Kombucha and kefir are the two most popular fermented beverages. Both contain live bacteria that can benefit your gut. Kombucha harbors probiotic strains that have been shown to support digestive health and help your body absorb certain plant-based antioxidants more effectively. Kefir, made from fermented milk (or coconut water in dairy-free versions), tends to deliver a wider variety of bacterial strains and is one of the richest probiotic foods available.
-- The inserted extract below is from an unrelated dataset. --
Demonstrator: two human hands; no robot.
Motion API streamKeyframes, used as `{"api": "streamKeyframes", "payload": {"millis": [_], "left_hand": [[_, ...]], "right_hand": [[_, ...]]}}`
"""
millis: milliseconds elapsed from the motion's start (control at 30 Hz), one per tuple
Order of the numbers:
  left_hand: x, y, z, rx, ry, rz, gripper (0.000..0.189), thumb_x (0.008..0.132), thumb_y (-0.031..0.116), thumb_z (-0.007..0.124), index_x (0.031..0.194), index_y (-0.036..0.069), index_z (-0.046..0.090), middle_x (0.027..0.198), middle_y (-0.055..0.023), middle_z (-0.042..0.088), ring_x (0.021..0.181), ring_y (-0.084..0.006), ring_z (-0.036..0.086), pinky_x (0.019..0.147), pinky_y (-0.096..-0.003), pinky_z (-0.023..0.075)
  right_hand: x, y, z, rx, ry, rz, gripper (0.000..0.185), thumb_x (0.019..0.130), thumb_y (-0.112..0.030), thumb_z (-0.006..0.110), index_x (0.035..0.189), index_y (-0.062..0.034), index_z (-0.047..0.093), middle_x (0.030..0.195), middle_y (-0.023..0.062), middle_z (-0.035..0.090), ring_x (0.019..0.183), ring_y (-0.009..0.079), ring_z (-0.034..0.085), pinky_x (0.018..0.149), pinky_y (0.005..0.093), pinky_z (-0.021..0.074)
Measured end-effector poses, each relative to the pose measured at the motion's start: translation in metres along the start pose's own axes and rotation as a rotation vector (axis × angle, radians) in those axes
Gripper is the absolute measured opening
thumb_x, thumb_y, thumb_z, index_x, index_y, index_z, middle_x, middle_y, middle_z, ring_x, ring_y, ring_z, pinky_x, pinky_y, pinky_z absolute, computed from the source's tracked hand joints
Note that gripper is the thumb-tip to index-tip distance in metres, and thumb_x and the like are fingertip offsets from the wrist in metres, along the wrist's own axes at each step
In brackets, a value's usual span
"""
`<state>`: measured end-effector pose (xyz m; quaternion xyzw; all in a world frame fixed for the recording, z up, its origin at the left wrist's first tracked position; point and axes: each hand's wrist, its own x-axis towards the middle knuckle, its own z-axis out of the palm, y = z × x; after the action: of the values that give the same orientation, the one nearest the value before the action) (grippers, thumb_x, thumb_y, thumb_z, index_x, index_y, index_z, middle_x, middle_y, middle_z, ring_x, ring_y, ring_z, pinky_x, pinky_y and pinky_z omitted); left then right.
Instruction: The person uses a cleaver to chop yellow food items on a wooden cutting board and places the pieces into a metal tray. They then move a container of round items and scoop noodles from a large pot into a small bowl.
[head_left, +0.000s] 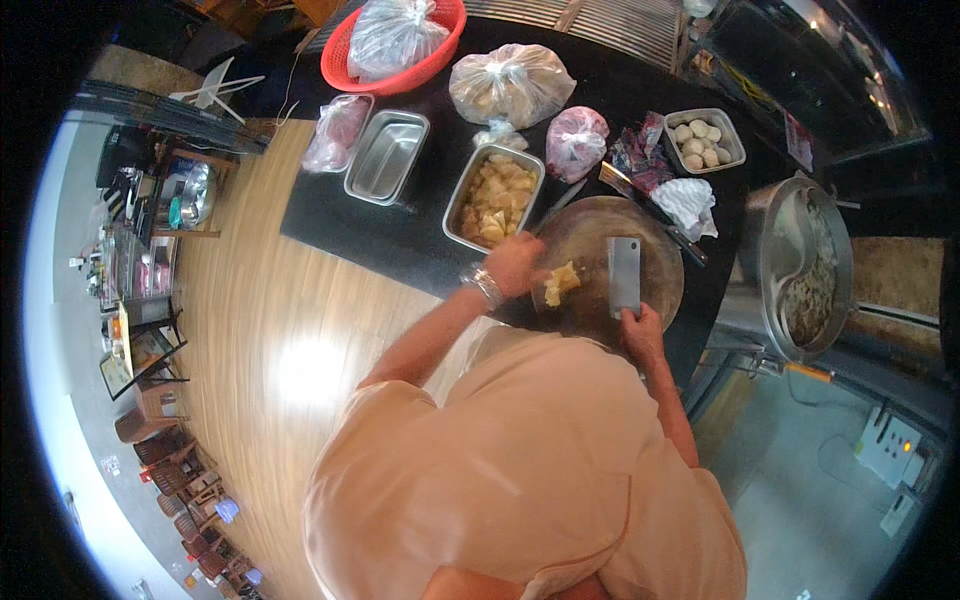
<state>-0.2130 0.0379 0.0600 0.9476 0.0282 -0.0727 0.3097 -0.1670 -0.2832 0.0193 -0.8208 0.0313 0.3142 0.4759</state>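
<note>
My right hand (643, 330) grips the handle of a cleaver (624, 276), whose broad blade lies over a round wooden chopping board (600, 225). My left hand (516, 266), with a metal watch at its wrist, is over the board's left edge, beside a yellowish piece of food (562, 283). Its fingers are blurred, so whether they hold anything is unclear. Just beyond that hand stands a steel tray of pale yellow chunks (496, 196). A knife (566, 199) lies between this tray and the board.
Behind the board are a bag of pinkish food (576, 142), a tray of round balls (703, 141), a crumpled white cloth (685, 206) and a long dark-handled tool (652, 214). A large divided metal pot (806, 270) stands at right. Farther left are an empty steel tray (387, 157) and a red basket (394, 75).
</note>
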Motion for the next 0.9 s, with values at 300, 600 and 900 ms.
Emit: {"api": "streamKeyframes", "payload": {"millis": [300,600,900], "left_hand": [[-0.006,0.027,0.071,-0.045,-0.003,-0.175,0.052,0.074,0.033,0.079,0.115,0.006,0.06,0.116,-0.0206,0.058,0.103,-0.0408,0.061,0.086,-0.0488,0.0522],[0.011,0.019,0.099,-0.18,0.156,-0.127,0.041,0.073,0.023,0.08,0.105,0.002,0.066,0.098,-0.02,0.067,0.089,-0.037,0.065,0.08,-0.0439,0.0541],[0.025,0.04,0.108,-0.293,0.265,-0.067,0.042,0.073,0.021,0.08,0.111,0.007,0.069,0.095,-0.0182,0.067,0.082,-0.0308,0.066,0.076,-0.0403,0.054]], "right_hand": [[0.016,0.024,0.001,-0.215,0.081,-0.126,0.026,0.091,-0.02,0.058,0.101,0.0031,0.063,0.075,0.0102,0.062,0.064,0.0194,0.06,0.059,0.0351,0.0458],[-0.011,-0.017,0.001,-0.247,0.09,-0.167,0.027,0.091,-0.022,0.058,0.096,0.0037,0.062,0.076,0.02,0.065,0.071,0.0314,0.064,0.067,0.0419,0.0491],[-0.025,-0.048,0.002,-0.548,0.143,-0.398,0.019,0.093,-0.019,0.054,0.091,-0.0002,0.053,0.074,0.0292,0.063,0.073,0.0496,0.063,0.066,0.0584,0.0478]]}}
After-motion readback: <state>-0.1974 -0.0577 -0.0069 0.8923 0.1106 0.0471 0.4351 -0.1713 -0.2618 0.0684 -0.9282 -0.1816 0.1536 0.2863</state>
The catch with commercial kombucha is sugar. Many brands add juice or sugar after fermentation, pushing the sugar content to 10 or more grams per bottle. Check labels and aim for versions with under 5 grams per serving. Homemade kombucha carries a small risk of contamination if brewed improperly, so stick with reputable brands or follow careful sanitation practices if you brew your own.

Alcohol

Moderate drinking is defined as two drinks or fewer per day for men and one drink or fewer per day for women, according to the CDC. A “drink” means 12 ounces of beer, 5 ounces of wine, or 1.5 ounces of distilled spirits. Staying within those limits is associated with lower risk than heavy drinking, but recent evidence has steadily chipped away at the idea that moderate alcohol has meaningful health benefits. The safest amount for overall health is none.

Alcohol is a diuretic, meaning it increases urine output and can contribute to dehydration. It also disrupts sleep quality even when it helps you fall asleep faster. If you do drink, alternating alcoholic beverages with water helps offset the fluid loss and slows your overall intake.